*EXCERPTED DATA*:
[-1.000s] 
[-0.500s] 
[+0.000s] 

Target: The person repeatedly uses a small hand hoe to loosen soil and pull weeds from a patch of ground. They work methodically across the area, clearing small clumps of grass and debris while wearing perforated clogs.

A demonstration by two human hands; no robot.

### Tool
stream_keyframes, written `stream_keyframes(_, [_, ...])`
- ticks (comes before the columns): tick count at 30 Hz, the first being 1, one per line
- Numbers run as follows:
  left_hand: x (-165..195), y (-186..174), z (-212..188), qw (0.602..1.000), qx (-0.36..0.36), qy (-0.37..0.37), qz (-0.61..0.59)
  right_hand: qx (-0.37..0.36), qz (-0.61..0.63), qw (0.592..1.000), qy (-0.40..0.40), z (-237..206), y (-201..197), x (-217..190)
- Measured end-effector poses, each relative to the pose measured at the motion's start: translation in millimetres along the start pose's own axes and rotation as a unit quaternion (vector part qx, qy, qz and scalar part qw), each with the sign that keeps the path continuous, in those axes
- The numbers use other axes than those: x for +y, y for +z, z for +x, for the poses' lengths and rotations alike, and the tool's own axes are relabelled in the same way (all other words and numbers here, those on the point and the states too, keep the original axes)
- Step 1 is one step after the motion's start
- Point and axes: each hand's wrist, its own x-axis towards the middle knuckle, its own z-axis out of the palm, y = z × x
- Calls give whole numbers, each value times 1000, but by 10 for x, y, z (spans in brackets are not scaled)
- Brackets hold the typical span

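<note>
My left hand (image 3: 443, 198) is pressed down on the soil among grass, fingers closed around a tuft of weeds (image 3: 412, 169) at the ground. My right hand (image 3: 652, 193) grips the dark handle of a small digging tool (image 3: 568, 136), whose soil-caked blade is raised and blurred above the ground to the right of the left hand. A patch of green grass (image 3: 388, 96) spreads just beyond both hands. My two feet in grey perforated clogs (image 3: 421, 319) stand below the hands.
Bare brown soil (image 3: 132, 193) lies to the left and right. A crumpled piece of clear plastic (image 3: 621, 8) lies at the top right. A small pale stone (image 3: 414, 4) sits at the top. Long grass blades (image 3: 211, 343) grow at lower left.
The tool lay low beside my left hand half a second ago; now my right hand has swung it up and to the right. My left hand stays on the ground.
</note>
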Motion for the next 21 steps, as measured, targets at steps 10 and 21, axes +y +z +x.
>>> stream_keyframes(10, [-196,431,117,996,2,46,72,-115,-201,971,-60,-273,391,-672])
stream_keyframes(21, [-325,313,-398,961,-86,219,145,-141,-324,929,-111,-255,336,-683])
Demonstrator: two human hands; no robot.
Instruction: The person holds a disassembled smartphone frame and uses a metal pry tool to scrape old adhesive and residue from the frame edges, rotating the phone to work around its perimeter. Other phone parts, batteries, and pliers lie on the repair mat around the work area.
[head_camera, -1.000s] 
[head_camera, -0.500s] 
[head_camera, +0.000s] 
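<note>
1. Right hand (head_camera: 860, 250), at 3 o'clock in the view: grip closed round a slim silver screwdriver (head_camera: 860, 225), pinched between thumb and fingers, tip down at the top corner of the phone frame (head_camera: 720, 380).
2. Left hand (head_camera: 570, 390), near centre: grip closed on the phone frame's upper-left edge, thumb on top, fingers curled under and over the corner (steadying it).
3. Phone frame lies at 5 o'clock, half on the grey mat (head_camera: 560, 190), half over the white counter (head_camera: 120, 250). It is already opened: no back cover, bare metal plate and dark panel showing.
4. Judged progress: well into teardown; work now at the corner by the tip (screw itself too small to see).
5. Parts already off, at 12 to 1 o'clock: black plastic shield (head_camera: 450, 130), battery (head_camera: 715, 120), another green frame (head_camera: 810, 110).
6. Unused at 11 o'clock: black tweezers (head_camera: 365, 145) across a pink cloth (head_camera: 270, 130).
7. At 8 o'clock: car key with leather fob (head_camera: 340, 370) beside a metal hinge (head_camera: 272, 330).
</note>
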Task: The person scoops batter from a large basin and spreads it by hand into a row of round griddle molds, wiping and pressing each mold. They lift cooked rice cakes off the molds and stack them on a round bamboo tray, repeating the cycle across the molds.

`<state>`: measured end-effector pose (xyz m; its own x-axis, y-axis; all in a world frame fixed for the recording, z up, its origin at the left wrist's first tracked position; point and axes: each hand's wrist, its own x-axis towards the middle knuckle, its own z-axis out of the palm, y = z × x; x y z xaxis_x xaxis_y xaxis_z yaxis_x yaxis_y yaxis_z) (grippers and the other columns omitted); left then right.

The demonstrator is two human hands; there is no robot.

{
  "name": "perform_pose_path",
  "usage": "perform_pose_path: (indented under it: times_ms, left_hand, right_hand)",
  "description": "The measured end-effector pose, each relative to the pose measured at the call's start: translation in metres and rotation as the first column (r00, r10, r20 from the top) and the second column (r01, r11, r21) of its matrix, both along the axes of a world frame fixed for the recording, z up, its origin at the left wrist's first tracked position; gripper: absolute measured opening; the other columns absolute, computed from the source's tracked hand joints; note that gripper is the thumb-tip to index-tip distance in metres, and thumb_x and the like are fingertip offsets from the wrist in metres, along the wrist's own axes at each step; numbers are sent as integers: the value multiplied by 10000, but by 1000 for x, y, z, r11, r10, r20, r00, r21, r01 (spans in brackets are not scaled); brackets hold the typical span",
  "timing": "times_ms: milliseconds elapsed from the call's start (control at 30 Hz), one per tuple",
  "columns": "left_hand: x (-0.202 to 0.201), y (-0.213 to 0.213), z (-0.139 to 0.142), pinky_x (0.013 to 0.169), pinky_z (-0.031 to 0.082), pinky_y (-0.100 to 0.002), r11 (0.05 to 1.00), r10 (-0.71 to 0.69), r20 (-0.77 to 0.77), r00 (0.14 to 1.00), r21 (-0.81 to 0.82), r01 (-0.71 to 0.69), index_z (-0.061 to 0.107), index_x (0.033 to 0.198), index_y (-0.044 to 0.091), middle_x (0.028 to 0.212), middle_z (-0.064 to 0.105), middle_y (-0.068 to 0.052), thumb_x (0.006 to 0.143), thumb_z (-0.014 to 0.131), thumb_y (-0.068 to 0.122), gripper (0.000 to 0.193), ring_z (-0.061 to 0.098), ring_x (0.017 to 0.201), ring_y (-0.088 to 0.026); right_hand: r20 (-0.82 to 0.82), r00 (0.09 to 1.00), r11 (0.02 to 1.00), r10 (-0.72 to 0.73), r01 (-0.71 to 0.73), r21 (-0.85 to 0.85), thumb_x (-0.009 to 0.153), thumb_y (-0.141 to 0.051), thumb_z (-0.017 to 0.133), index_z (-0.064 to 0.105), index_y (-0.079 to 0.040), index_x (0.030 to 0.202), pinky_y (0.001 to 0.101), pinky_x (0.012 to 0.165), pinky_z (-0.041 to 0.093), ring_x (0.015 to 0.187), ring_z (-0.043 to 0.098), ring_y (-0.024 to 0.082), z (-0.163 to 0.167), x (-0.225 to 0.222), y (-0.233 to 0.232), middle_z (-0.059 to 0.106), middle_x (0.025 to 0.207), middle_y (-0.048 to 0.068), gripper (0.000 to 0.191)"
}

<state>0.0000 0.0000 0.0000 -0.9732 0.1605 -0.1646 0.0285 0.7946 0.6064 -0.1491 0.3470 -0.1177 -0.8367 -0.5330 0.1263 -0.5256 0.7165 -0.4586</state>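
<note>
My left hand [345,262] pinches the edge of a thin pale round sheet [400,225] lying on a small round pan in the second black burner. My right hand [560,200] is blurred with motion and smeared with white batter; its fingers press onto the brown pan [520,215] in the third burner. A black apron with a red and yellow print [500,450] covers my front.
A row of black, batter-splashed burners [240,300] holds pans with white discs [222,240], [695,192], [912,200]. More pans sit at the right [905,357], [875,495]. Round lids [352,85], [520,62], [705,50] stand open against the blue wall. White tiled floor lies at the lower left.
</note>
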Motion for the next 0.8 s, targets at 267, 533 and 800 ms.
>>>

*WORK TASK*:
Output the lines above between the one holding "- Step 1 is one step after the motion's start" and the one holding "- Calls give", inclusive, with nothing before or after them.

*RESPONSE*:
- Step 1 is one step after the motion's start
- Point and axes: each hand's wrist, its own x-axis towards the middle knuckle, its own z-axis out of the palm, y = z × x
- Calls give whole numbers, each value times 1000, but by 10 for x, y, z (spans in brackets are not scaled)

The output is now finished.